| PROBLEM DESCRIPTION |
The required lines are those that contain "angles"; pull them out of the data and copy them.

^^^^^^^^

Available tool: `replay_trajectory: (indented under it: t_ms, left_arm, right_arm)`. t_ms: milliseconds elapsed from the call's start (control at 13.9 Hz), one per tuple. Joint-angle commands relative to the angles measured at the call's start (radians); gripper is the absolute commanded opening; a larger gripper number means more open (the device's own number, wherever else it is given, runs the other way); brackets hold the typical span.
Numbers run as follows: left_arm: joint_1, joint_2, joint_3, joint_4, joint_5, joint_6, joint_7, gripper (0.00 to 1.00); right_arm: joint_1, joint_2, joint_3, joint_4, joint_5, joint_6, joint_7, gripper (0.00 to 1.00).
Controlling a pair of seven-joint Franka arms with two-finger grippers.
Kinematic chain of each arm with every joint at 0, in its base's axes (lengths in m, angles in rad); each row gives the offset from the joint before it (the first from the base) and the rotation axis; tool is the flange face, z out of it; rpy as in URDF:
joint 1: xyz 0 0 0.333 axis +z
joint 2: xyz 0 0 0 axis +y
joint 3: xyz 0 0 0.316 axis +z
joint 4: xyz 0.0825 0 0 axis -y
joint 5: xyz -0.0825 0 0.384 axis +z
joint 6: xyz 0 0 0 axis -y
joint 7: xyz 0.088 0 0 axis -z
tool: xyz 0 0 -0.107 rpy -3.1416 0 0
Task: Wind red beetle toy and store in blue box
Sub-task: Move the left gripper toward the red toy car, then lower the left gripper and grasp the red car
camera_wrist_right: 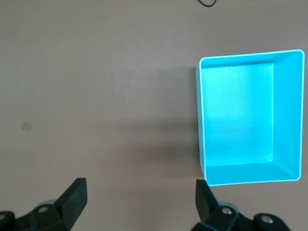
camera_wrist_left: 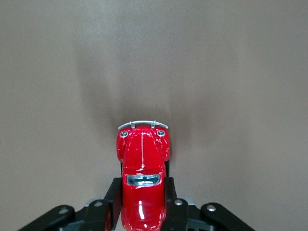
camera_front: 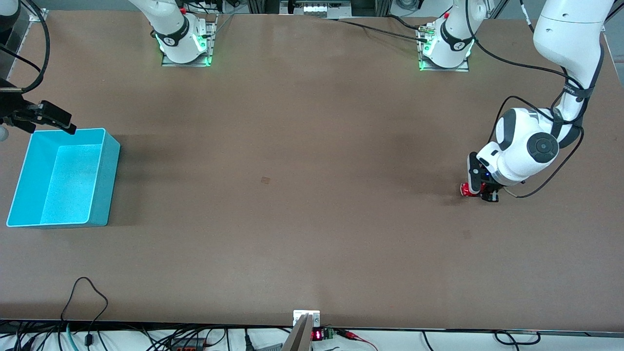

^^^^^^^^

| TASK RESULT |
Available tool: `replay_trajectory: (indented under it: t_ms, left_arm, right_arm)`. t_ms: milliseconds elapsed from the call's start (control at 13.9 Hz), one per tuple. Joint-angle commands relative to the angles measured at the call's start (radians); gripper is the absolute commanded opening; a larger gripper number means more open (the device's own number, wherever else it is given, runs the other way); brackets hold the typical span.
Kinematic chain of each arm with every joint at 0, in its base's axes (lengths in m, angles in rad); each row gives the offset from the joint before it (the first from the base) and the rotation axis; tool is the flange face, z out of it; rpy as in URDF:

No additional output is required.